PROBLEM TO SOLVE
When you reach the line with "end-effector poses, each" in the data below, begin printing lines exactly, and stop once the line with "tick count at" has been printed.
=== Begin Enclosure ===
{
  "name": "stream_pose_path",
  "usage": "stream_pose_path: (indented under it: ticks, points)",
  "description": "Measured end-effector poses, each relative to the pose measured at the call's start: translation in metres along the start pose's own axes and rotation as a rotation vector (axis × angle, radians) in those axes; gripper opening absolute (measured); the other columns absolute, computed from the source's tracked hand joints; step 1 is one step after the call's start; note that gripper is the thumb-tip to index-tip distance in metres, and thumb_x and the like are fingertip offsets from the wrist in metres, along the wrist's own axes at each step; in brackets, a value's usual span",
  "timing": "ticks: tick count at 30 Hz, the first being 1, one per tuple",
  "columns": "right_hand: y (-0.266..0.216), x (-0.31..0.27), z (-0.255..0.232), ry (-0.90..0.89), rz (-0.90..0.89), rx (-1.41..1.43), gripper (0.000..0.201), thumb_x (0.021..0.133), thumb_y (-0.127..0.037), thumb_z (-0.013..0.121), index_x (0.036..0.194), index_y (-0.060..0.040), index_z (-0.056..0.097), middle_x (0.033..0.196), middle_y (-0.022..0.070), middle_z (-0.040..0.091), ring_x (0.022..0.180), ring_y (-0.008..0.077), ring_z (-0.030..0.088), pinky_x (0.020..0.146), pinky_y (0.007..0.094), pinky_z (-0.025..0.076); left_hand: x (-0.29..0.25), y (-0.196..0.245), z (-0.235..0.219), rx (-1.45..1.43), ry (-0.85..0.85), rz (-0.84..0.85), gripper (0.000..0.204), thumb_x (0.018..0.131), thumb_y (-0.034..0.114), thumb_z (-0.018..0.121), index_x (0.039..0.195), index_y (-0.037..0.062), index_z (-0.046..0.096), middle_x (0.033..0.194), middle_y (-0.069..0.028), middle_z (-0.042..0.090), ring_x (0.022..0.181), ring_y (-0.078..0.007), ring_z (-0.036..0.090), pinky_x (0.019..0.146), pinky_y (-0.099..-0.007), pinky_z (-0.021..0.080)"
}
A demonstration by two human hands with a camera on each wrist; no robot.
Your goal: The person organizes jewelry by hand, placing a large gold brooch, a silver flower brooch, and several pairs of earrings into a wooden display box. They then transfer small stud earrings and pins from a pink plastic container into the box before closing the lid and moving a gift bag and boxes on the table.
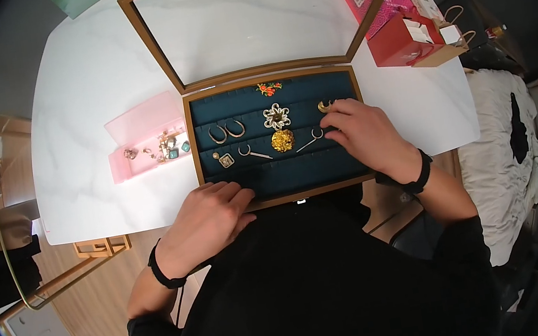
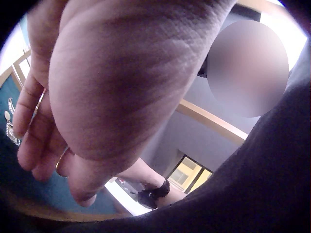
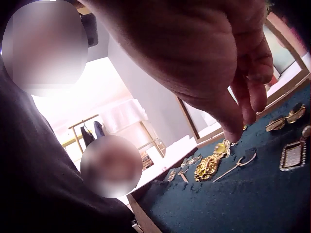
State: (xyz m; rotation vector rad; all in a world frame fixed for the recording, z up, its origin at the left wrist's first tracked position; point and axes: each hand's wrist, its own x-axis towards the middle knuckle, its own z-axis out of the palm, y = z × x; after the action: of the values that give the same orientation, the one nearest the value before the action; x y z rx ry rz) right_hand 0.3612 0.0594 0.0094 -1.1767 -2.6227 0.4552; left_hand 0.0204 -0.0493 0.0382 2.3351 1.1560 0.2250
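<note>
Teal fabric (image 1: pixel 304 175), soft and matt, lines a brown wooden case (image 1: pixel 317 192) on the white, grey-veined bench (image 1: pixel 76 119), its clear-paned lid (image 1: pixel 262 72) tipped back. Down the middle sit a red floral piece (image 1: pixel 269 89), a pale openwork flower brooch (image 1: pixel 276 117) and a crinkled gold round (image 1: pixel 282 141); ridged hoops (image 1: pixel 226 130) and a framed drop earring (image 1: pixel 227 161) lie to the left, and two slender hoop-and-bar pieces (image 1: pixel 254 152) flank the round. Over the case's right side hangs the right hand (image 1: pixel 371 136), thumb and fingers apart, just beside a gold crescent earring (image 1: pixel 323 106) on the fabric. The left hand (image 1: pixel 204 218) lies at the near left corner, fingers loosely bent with nothing visibly gripped. The right wrist view shows a second gold crescent (image 3: pixel 294 114) and a rectangular framed drop (image 3: pixel 293 156), both hidden from the head view. A translucent pink box (image 1: pixel 119 170) holds jumbled jewellery, green stones (image 1: pixel 173 153) among it
</note>
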Motion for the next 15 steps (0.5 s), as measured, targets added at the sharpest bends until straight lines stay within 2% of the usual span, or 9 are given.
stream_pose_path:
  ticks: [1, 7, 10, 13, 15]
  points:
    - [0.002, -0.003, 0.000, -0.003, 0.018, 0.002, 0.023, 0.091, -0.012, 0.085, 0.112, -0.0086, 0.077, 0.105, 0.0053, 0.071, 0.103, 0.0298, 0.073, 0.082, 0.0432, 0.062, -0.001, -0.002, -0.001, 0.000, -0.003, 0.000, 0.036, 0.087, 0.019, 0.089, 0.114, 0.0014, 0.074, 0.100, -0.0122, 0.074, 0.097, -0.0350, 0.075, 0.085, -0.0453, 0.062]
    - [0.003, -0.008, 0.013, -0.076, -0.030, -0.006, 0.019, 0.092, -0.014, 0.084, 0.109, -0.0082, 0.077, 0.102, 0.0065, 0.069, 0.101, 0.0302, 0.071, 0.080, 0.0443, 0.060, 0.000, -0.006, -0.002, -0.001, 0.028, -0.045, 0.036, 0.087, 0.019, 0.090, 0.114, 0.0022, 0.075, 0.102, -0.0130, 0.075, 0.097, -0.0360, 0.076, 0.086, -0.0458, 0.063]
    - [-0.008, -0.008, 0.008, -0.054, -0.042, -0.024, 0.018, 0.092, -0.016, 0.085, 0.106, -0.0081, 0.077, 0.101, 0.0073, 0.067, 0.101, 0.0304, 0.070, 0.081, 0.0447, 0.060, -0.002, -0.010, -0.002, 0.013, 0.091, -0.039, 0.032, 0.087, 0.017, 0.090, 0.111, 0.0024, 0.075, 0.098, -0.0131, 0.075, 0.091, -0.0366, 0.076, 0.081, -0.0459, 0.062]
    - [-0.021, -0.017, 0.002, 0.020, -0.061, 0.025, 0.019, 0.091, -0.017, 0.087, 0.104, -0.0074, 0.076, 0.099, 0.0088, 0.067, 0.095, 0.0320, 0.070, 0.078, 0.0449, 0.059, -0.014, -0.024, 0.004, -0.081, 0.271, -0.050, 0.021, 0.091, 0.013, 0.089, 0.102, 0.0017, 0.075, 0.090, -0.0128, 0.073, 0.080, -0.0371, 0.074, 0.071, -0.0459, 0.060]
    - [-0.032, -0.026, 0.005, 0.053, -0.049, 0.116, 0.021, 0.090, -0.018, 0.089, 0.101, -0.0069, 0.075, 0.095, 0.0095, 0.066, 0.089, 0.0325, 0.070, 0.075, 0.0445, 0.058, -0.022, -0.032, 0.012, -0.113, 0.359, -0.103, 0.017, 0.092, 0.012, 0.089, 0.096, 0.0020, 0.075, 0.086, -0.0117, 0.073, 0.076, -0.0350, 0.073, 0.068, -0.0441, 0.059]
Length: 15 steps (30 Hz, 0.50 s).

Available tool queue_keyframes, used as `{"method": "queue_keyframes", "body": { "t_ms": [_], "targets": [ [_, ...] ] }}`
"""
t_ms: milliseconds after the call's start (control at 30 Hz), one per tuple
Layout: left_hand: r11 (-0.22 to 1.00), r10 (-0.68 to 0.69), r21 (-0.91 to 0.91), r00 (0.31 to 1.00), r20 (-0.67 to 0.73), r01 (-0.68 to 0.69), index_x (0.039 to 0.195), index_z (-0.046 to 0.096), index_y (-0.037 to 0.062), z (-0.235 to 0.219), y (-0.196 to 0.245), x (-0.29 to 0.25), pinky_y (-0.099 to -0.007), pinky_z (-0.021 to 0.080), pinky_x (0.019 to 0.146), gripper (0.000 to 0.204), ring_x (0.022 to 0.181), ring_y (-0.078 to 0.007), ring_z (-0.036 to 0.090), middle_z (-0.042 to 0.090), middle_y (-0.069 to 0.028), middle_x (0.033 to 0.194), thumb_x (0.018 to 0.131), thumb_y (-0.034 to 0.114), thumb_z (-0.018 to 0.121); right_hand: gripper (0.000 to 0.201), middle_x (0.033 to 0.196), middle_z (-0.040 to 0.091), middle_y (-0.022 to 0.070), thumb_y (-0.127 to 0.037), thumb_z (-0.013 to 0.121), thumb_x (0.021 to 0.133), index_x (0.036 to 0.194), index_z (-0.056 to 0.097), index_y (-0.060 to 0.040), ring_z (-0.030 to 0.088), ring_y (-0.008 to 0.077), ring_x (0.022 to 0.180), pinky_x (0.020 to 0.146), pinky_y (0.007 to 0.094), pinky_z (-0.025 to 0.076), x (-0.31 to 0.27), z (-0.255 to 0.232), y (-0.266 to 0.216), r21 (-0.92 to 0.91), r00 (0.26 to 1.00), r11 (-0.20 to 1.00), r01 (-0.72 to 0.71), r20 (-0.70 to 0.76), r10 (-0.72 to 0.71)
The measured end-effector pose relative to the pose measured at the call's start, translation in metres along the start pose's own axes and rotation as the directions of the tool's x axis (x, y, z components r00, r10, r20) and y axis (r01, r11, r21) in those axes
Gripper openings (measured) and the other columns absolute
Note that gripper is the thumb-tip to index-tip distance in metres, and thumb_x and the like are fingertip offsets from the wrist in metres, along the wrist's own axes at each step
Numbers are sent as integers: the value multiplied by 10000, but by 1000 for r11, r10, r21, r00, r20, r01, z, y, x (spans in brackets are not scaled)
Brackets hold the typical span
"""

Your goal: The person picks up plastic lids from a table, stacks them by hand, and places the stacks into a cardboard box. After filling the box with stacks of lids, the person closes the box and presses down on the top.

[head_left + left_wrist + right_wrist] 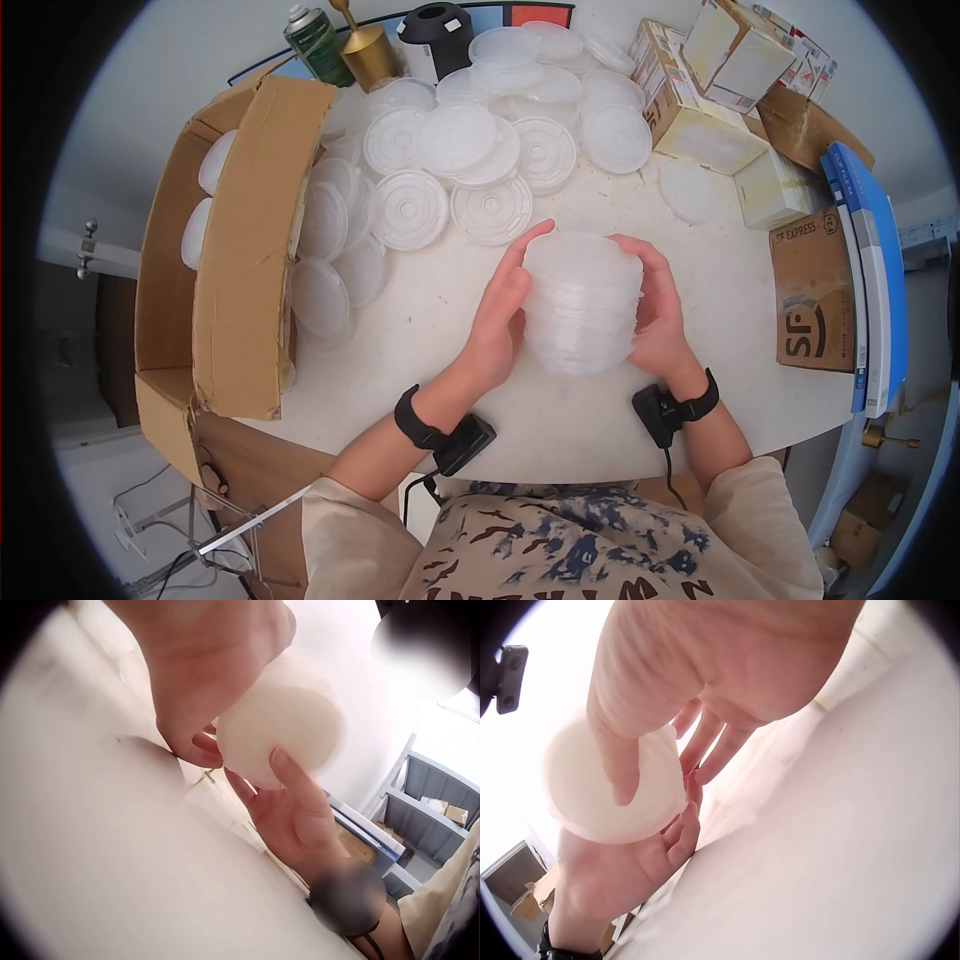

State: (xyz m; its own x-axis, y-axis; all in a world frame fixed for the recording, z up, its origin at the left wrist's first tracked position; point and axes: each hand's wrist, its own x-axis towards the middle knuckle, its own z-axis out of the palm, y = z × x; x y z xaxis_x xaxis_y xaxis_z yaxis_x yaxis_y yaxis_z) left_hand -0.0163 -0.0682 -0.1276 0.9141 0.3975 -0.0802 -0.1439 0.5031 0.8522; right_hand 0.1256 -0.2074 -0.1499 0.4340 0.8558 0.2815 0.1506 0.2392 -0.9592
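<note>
A thick stack of translucent round plastic lids [583,305] is held between both hands above the front middle of the white table. The left hand [497,315] grips its left side, and the right hand [660,315] grips its right side. In the left wrist view the end lid [289,727] faces the camera, with the right hand's thumb lying against it. The right wrist view shows the right hand [697,675] with its thumb across the lid face [577,780] and the other fingers along the side. The left hand [619,874] supports the stack from the opposite side there.
Many loose lids [545,155] lie spread over the back and left of the table [420,330]. An open cardboard box [250,250] with white round items stands at left. Small boxes [710,135], an SF Express carton [812,290] and blue folders [870,280] stand at right. A green can [318,45] is behind.
</note>
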Motion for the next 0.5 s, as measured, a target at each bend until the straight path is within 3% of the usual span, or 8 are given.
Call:
{"method": "queue_keyframes", "body": {
  "t_ms": [33,267,367,433,500],
  "targets": [
    [996,-15,-92,1000,2,15,1503,287,85,-1,-3,1,-352,284,1110,787,1343,-220,387,448,-114,1406,926,590,465,929,1389,404,51,-13,854,627,1406,360,-119,466,213,1264,1013,349,379,-1,0,0,0,1000,1000,8,4,-8],
    [981,-74,-174,996,45,80,1478,329,58,-2,-5,-1,-380,320,1109,758,1342,-230,406,462,-110,1419,944,588,422,927,1380,406,48,-20,856,626,1406,368,-131,459,214,1263,1015,341,373,0,1,0,-53,998,998,45,40,-43],
    [955,-113,-270,992,52,123,1482,323,55,1,1,-1,-399,327,1113,757,1358,-239,390,438,-113,1444,953,594,388,924,1387,406,58,-29,863,622,1399,371,-124,446,222,1275,1018,350,373,0,0,1,-126,995,987,99,46,-94],
    [936,-228,-289,972,-57,202,1501,276,57,7,8,-2,-416,314,1123,815,1381,-254,363,381,-113,1494,939,640,365,942,1403,401,80,-48,876,617,1400,356,-122,442,233,1280,1031,368,377,0,2,2,-86,987,984,159,-15,-161],
    [917,-271,-313,962,-27,249,1518,219,59,8,9,-1,-447,299,1135,905,1398,-276,345,335,-117,1525,901,709,344,953,1412,395,91,-58,881,615,1401,346,-119,441,241,1283,1041,379,378,-2,2,6,-75,981,982,174,-73,-179]
  ]
}}
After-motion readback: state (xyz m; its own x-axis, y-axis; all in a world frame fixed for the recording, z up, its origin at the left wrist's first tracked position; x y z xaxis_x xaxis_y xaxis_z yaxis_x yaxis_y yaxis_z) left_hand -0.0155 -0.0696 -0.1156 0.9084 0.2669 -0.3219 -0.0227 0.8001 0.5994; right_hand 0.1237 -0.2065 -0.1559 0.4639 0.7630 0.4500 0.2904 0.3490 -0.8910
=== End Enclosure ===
YOUR SOLUTION
  "description": "Measured end-effector poses, each relative to the pose measured at the call's start: translation in metres along the start pose's own axes and rotation as a rotation vector (axis × angle, radians) in those axes; gripper opening absolute (measured); the other columns absolute, computed from the source's tracked hand joints; step 1 is one step after the call's start; note that gripper is the thumb-tip to index-tip distance in metres, and thumb_x and the like are fingertip offsets from the wrist in metres, along the wrist's own axes at each step; in brackets, a value's usual span",
  "timing": "ticks: tick count at 30 Hz, the first being 1, one per tuple",

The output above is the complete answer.